What you will do: Your answer must be every line below, repeated exactly.

Collected data:
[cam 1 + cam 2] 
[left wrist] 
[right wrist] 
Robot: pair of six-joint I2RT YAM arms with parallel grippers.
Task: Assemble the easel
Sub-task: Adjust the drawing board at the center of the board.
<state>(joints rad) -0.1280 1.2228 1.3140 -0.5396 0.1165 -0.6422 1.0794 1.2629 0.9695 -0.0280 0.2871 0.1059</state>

Answer box:
[cam 1 + cam 2] 
[left wrist] 
[right wrist] 
Robot: pair of six-joint I2RT YAM arms with parallel grippers.
Task: Assemble the easel
Sub-task: Adjust the drawing board at the center of the board.
<state>(joints rad) -0.1280 1.2228 1.3140 -0.5396 0.1165 -0.6422 1.0794 1.2629 0.9695 -0.0280 0.2871 0.1059</state>

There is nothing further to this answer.